Reputation: 42283
Is there a more efficient method? How can I do this without stringr
?
txt <- "I want to extract the words between this and that, this goes with that, this is a long way from that"
library(stringr)
w_start <- "this"
w_end <- "that"
pattern <- paste0(w_start, "(.*?)", w_end)
wordsbetween <- unlist(str_extract_all(txt, pattern))
gsub("^\\s+|\\s+$", "", str_sub(wordsbetween, nchar(w_start)+1, -nchar(w_end)-1))

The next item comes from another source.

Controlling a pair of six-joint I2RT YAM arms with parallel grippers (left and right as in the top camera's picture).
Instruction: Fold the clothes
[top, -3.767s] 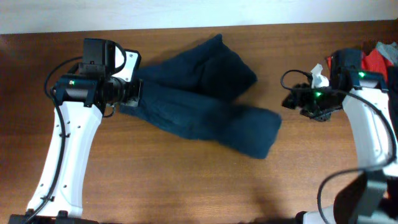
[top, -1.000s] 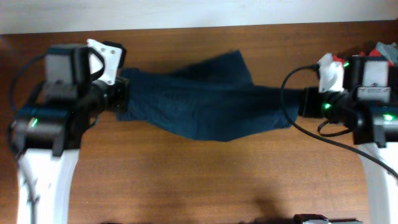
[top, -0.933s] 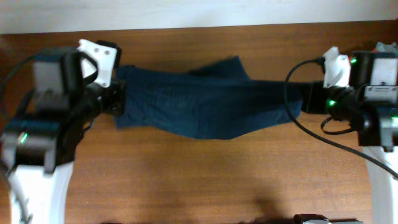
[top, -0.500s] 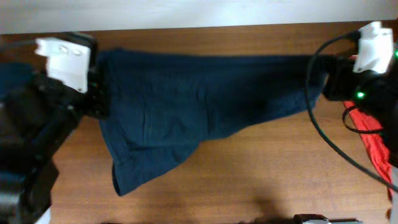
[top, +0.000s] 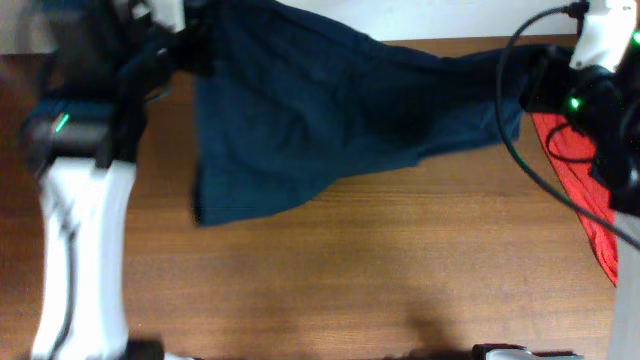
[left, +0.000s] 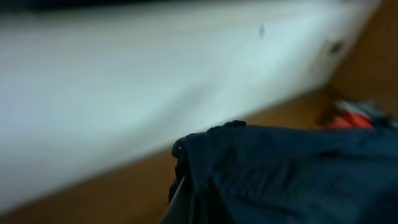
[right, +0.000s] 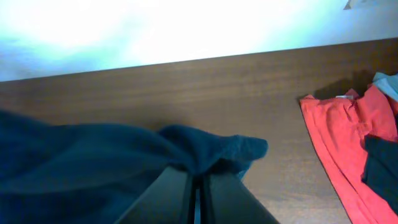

[1] "and" "goes with" "is a long way from"
Upvotes: 7
Views: 2408
Reputation: 93813
Here's another rough attempt using strsplit
, though it can probably be refined further:
txtspl <- unlist(strsplit(gsub("[[:punct:]]","",txt),"this|that"))
txtspl[txtspl!=" "][-1]
#[1] " and " " goes with " " is a long way from "
Upvotes: 1
Reputation: 109874
This is an approach I use in qdap:
Using qdap:
library(qdap)
genXtract(txt, "this", "that")
## > genXtract(txt, "this", "that")
## this : that1 this : that2 this : that3
## " and " " goes with " " is a long way from "
Without an add on package:
regmatches(txt, gregexpr("(?<=this).*?(?=that)", txt, perl=TRUE))
## > regmatches(txt, gregexpr("(?<=this).*?(?=that)", txt, perl=TRUE))
## [[1]]
## [1] " and " " goes with " " is a long way from "
Upvotes: 12